La Huelga du Football Argentin : Un Conflit Enchanté par la Fiscalité
Le football argentin vient de plonger dans une tumultueuse controverse. En réaction à l’enquête judiciaire sur le président de la fédération nationale pour évasion fiscale, les clubs de football ont décidé de déclencher une grève qui paralysέra le championnat pendant quatre jours. Cette décision, annoncée à Buenos Aires, a pour conséquence directe l’annulation des matchs prévus lors de la neuvième journée du championnat de Primera División, qui se déroulera entre le 5 et le 8 mars.
Contexte de la Grève
La décision de grève survient après que l’Agence de Recaudation et de Contrôle Aduanero (ARCA) a accusé Claudio Tapia, président de l’Association du Football Argentin (AFA), et son collaborateur Pablo Toviggino, d’avoir omis de payer des impôts sur les bénéfices, TVA, et contributions de retraite entre 2024 et 2025. Le montant total des arriérés est estimé à 19.353 millions de pesos, soit environ 12 millions d’euros.
Les Réactions des Clubs
Fabián Berlanga, président de l’un des clubs majeurs, Vélez Sársfield, a exposé les raisons de cette grève. Il a évoqué une “guerre contre le football” qui, selon lui, repose sur des enjeux bien plus vastes. Les clubs s’opposent à l’imposition des Sociétés Anonymes Sportives, une structure jugée inacceptable par les membres des clubs.

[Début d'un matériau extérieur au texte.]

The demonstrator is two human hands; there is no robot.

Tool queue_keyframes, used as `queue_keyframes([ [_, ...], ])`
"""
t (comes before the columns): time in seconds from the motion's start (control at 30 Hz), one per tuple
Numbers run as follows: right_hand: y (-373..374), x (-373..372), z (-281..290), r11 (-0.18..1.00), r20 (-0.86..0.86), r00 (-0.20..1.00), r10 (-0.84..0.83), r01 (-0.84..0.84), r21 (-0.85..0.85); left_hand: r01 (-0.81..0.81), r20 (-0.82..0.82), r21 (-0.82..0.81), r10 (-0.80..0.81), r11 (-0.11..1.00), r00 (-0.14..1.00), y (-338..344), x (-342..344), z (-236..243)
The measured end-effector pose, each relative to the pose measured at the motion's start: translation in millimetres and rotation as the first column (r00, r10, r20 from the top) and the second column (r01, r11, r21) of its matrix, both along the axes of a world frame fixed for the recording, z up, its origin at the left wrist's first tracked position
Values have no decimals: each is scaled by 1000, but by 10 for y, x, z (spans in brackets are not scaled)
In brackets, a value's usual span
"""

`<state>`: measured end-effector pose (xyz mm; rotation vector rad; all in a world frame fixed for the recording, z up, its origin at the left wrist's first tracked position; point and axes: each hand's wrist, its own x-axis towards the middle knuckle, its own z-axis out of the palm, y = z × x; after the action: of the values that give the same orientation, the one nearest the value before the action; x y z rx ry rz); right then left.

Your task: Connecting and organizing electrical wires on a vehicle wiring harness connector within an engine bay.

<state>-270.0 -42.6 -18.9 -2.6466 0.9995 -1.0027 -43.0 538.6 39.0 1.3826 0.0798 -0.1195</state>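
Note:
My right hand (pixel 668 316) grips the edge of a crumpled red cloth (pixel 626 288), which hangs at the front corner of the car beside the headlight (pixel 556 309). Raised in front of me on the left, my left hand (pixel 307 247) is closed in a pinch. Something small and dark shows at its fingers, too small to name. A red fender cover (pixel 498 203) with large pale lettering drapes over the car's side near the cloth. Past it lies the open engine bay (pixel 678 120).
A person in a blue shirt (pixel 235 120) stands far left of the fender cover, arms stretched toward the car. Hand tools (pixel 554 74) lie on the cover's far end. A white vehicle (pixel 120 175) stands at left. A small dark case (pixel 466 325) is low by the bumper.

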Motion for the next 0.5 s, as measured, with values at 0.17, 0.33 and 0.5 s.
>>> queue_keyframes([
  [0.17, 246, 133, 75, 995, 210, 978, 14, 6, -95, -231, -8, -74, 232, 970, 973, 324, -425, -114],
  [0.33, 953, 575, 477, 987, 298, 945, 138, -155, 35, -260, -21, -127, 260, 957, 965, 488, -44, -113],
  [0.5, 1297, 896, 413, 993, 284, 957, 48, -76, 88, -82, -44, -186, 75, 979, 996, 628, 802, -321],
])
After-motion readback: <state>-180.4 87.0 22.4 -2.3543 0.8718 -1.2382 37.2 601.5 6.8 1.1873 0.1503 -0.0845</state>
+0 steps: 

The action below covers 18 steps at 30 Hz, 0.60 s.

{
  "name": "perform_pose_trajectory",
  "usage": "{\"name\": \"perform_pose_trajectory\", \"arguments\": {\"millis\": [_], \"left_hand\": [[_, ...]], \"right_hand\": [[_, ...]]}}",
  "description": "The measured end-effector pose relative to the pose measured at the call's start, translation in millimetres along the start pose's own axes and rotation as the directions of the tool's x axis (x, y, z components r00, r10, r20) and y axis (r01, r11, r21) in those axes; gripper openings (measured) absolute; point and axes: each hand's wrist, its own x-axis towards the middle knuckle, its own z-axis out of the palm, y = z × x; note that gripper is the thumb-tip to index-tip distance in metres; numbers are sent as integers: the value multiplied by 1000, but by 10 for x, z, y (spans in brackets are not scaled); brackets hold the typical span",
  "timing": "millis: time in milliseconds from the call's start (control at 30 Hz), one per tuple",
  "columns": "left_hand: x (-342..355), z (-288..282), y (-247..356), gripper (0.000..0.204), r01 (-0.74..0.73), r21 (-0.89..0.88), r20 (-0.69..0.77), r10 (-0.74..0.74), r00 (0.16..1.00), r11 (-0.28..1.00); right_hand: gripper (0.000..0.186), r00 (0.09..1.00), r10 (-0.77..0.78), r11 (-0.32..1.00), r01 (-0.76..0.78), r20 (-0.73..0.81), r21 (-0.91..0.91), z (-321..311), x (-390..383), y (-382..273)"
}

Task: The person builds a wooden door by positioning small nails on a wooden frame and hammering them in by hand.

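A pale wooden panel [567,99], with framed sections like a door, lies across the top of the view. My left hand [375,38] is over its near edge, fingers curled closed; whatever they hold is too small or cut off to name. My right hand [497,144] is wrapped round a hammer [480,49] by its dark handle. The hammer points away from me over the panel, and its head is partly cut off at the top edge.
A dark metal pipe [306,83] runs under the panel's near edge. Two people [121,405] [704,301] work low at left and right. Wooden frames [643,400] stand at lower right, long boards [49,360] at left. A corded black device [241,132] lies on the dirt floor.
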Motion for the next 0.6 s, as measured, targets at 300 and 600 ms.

Conflit avec le Gouvernement
Claudio Tapia ne se limite pas à un simple affrontement juridique. Destitué de sa fonction durant cette enquête, il se trouve en opposition directe avec le gouvernement de Javier Milei, qui projette de légaliser les Sociétés Anonymes Sportives. Cette dynamique a largement divisé l’opinion publique, assimilant les actions judiciaires à une forme d’attaque politique contre le football argentin. Le soutien de Lionel Messi et des stars de l’équipe nationale complexifie davantage cette situation.
La Position de la Justice
Le tribunal a décidé d’appeler Tapia et Toviggino à témoigner, une décision qualifiée d’injuste par les clubs, qui revendiquent que cette situation les pousse à revendiquer des changements radicaux. Simultanément, le juge Diego Amarante a imposé à Tapia une interdiction de quitter le pays, auparavant annulée sous condition de caution, ce qui souligne le caractère grave de l’enquête.
La Suite des Événements
Tapia a également demandé l’autorisation de se rendre en Colombie et au Brésil pour participer à des activités officielles liées à son rôle de président de la AFA et vice-président de la Conmebol. Son retour est prévu pour fin mars, en vue de la “Finalissima” qui opposera le champion d’Europe et d’Amérique.
Conclusion
Ce nouveau chapitre du football argentin est bien plus qu’une simple confrontation entre clubs et autorités : il s’agit d’une lutte pour la survie d’un modèle de gestion, confronté à des réformes qui pourraient changer radicalement la structure du sport. La grève des clubs, prévue sur quatre jours, arrive à un moment charnière, révélant les tensions entre sport, politique et fiscalité dans un pays où le football est une véritable passion nationale.